I have to admit, fresh out of school with ordination certificate in hand, I was not the best at pastoral care: a heady minister with a strong, bitter after-taste.

If someone came into the office complaining of depression, I simply told them they weren't praying and reading their Bible enough. "Paul warns us to think on those things that are true, noble, right, pure, lovely, admirable, excellent, praiseworthy, so just think on those things and you'll be fine." Until, I was diagnosed with clinical depression!

And I had little patience with those "senior saints" who seemed to constantly obsess about their arthritis, cholesterol and colon. Until, I had four surgeries in three hospitals in less than two months!

Plus, every Mothers and Father's Day, I stressed "Train up a child in the way he should go." Until my wife and I were cast into parental purgatory with one of our children! (Incidentally, that verse ends with "and when he is OLD, he will not depart from it." And often, not until!)

Pastors are tread upon by disgruntled members,power-hungry board members and the Enemy himself. Add to that the natural frailties of the flesh, the pressure of raising a family in the public "fishbowl" and the unique temptations of ministry, pastors get squeezed more than almost any other professional.
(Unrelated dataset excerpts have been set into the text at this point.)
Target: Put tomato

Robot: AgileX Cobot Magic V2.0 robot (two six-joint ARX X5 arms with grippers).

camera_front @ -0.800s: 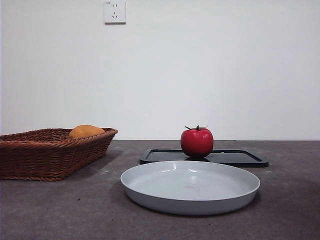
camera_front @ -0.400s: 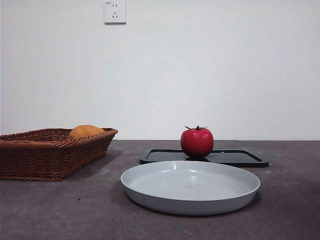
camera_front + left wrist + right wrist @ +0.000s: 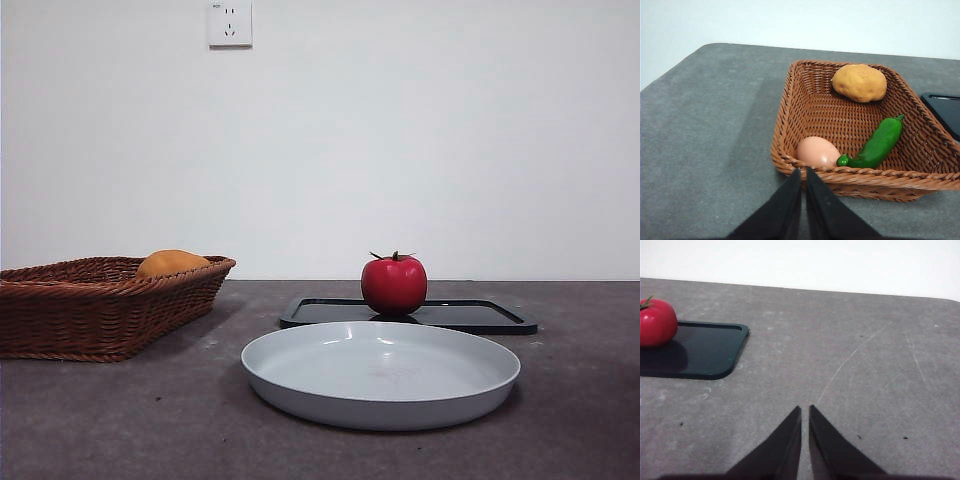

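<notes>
Both grippers' fingers are nearly closed and empty, so the right gripper point(image 3: 805, 412) should open wide before reaching toward ten o'clock for the glossy round red tomato point(image 3: 394, 284) on the flat black tray point(image 3: 470, 316).

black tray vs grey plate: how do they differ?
The black tray is rectangular with rounded corners; the grey plate is round. The tray carries the tomato; the plate holds nothing. In the front view the plate lies nearer the camera, the tray behind it. Both are shallow, rimmed, and flat on the table.
</notes>
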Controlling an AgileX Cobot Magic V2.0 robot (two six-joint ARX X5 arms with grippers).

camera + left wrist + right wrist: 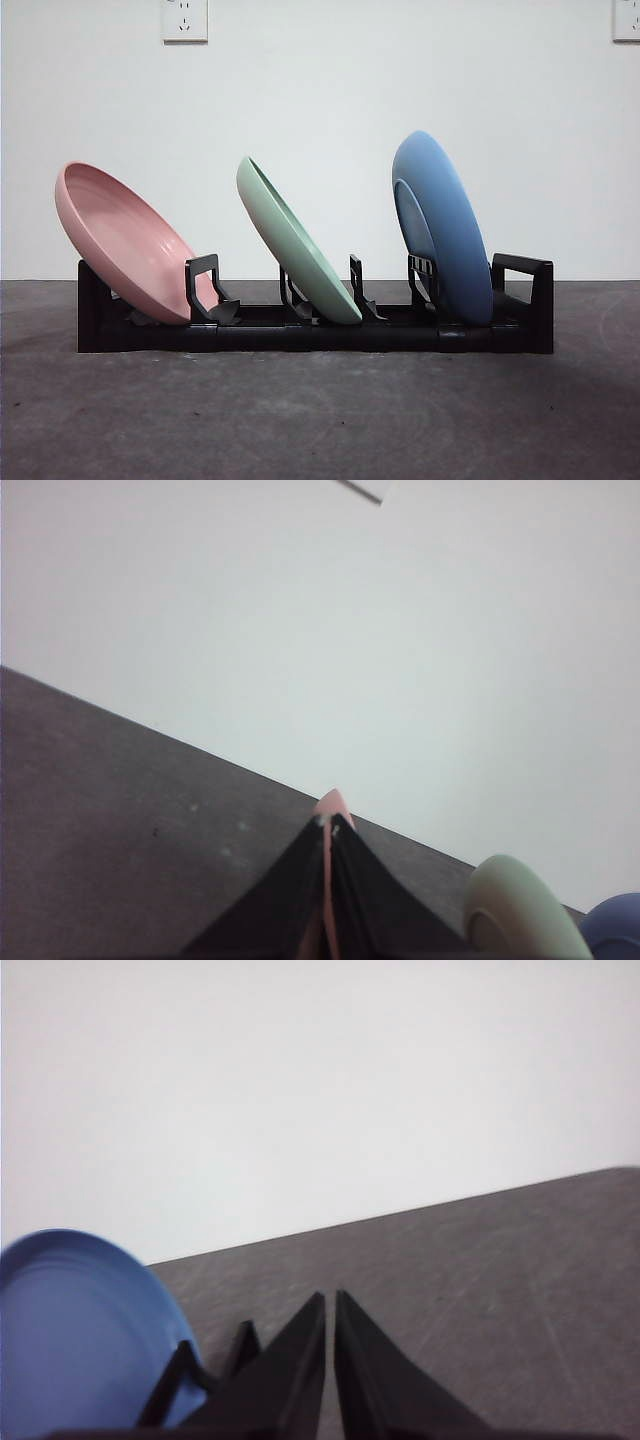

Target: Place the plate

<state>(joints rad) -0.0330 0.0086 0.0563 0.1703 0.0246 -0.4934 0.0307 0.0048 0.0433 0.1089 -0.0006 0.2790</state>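
A dark grey table (320,420) fills the lower part of the front view, with a white wall (320,90) behind it carrying one socket (185,19) at the upper left and another (627,19) at the upper right edge. Across the middle of the frame stands a long black dish rack (315,330), and three plates lean in its slots, all tilted with their tops toward the left. The pink plate (125,243) sits at the left end, the most steeply tipped, its lower rim down among the rack's posts. The green plate (297,243) leans in the middle slot, and the blue plate (442,228) stands nearest upright in the right slot, apart from the green one. No arm shows in the front view. In the left wrist view the left gripper (329,825) has its jaws pressed nearly together, and a thin pink edge shows in the narrow slit between them and at their tip; the green and blue plates appear at the lower right. In the right wrist view the right gripper (330,1300) has its jaws drawn almost closed with only a sliver of gap, nothing between them, beside the blue plate and the rack's posts at the lower left.
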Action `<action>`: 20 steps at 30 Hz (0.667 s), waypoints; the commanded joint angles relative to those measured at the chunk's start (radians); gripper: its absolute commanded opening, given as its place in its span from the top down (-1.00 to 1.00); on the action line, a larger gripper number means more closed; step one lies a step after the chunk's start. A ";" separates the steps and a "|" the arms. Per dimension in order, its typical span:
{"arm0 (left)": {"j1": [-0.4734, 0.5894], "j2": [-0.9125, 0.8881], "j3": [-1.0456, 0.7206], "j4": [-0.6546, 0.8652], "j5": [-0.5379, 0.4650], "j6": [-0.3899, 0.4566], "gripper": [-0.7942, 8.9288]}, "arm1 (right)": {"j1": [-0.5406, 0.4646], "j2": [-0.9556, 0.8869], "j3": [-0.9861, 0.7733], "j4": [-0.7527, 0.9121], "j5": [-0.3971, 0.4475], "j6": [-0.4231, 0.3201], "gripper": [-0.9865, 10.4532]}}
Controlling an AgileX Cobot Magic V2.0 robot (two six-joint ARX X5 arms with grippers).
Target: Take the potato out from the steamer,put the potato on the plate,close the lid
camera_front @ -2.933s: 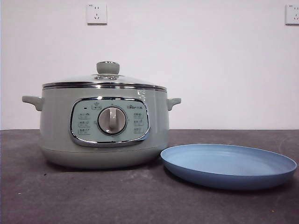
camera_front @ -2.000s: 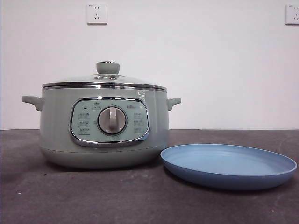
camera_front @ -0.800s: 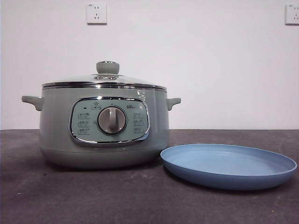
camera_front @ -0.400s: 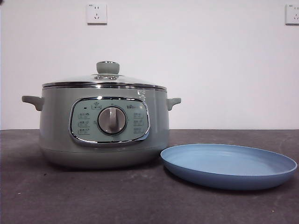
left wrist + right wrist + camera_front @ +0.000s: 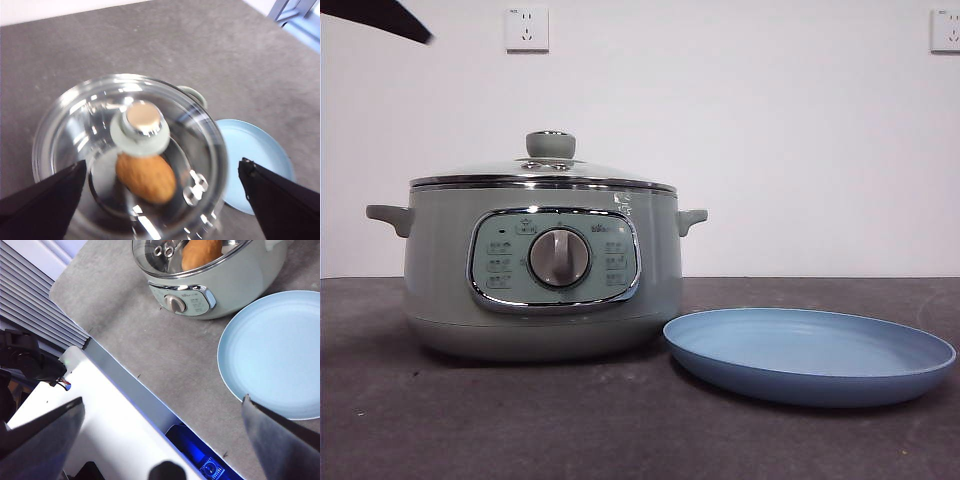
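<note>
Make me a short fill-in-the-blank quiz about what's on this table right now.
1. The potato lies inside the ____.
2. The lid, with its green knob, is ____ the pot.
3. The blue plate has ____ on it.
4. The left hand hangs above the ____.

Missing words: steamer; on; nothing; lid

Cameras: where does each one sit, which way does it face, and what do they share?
Front view: low, level across the table at the steamer and plate; a black arm tip at the top corner.
Left wrist view: above the lid, looking down; open left gripper; potato under the glass.
Right wrist view: high over the table edge, looking down; open right gripper.
All three show steamer and plate.
</note>
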 commanded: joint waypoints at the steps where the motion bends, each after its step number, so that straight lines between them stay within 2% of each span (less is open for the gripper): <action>1: -0.037 0.084 0.040 0.025 -0.040 0.026 -0.52 | 0.002 0.000 0.002 0.004 0.003 0.002 -0.33; 12: -0.126 0.343 0.092 0.172 -0.170 0.066 -0.51 | 0.002 0.000 0.002 0.004 0.003 0.002 -0.33; 17: -0.133 0.397 0.092 0.176 -0.175 0.071 -0.51 | 0.002 0.000 0.002 0.004 0.004 0.002 -0.33; 20: -0.145 0.398 0.092 0.184 -0.215 0.074 -0.51 | 0.002 0.000 0.002 0.005 0.004 0.002 -0.33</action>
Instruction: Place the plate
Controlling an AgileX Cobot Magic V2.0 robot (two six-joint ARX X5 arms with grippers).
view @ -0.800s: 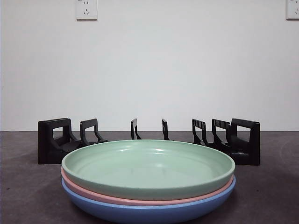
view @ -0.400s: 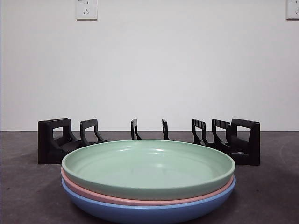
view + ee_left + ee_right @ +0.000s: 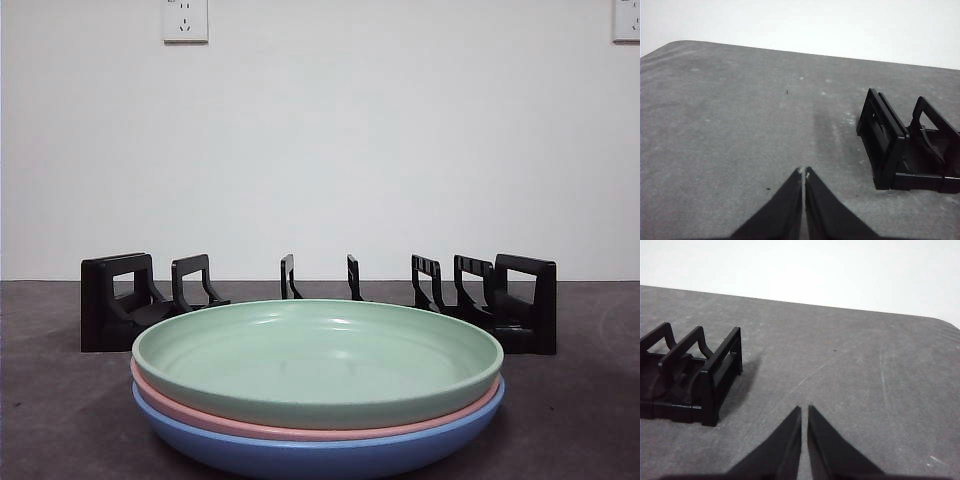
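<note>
A pale green plate point(image 3: 318, 358) lies on top of a stack, with a pink plate point(image 3: 300, 428) under it and a blue plate point(image 3: 320, 455) at the bottom, near and low in the front view. Behind the stack stands a black slotted plate rack point(image 3: 318, 300). My left gripper point(image 3: 804, 172) hovers shut over bare table beside one end of the rack point(image 3: 910, 145). My right gripper point(image 3: 804, 410) is shut too, over bare table beside the rack's other end point(image 3: 690, 380). Neither wrist view shows the plates, and neither gripper holds anything.
The dark grey table point(image 3: 580, 420) runs back to a white wall with two sockets point(image 3: 185, 20). The table's rounded far corners show in both wrist views.
</note>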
And yet, if we allow the God of all comfort to minister to us, we can comfort those in the same discomforts.

So, I made myself a list of things I can now comfort others with, that I had absolutely no experience with fresh out of the classroom. In alphabetical order they are:

    • Audit by the IRS
    • Building programs
    Cancer
    Depression
    • Eye disease (central sirius retinopathy)
    • Financial pressures
    • Gas prices
    • Harassing phone calls
    India teaching ministry ("The Land Without Toilet Paper")
    • Jury duty
    Kidney stone
    • Living in a girls dorm for six years (my wife was R.D.)
    • Marital strife
    • Nose hair
    Obesity
    • Parsonage fire caused by my cooking (true story!)
    • Quotes taken out of context
    • Robbery of the parsonage (the burglars must of thought, There's nothing in here worth fifteen years! and left without taking a thing)
    • Slander by an insubordinate subordinate
    • Traveling twelve hours in a van full of junior-high boys (who had just eaten at Taco Bell)
    Unanswered prayer
    • Visiting a parishioner in the closed section of a mental hospital and then, before leaving, having to prove I wasn't a patient
    Worship wars (hymns v. choruses, hymnals v. video, etc.)
    • X-rated temptations
    • Youth over-nighters, and
    • Zoning disputes

Whew! Hopefully, I've aged into a mellow—yet substantial—well-balanced pastor with a full-bodied, comforting style.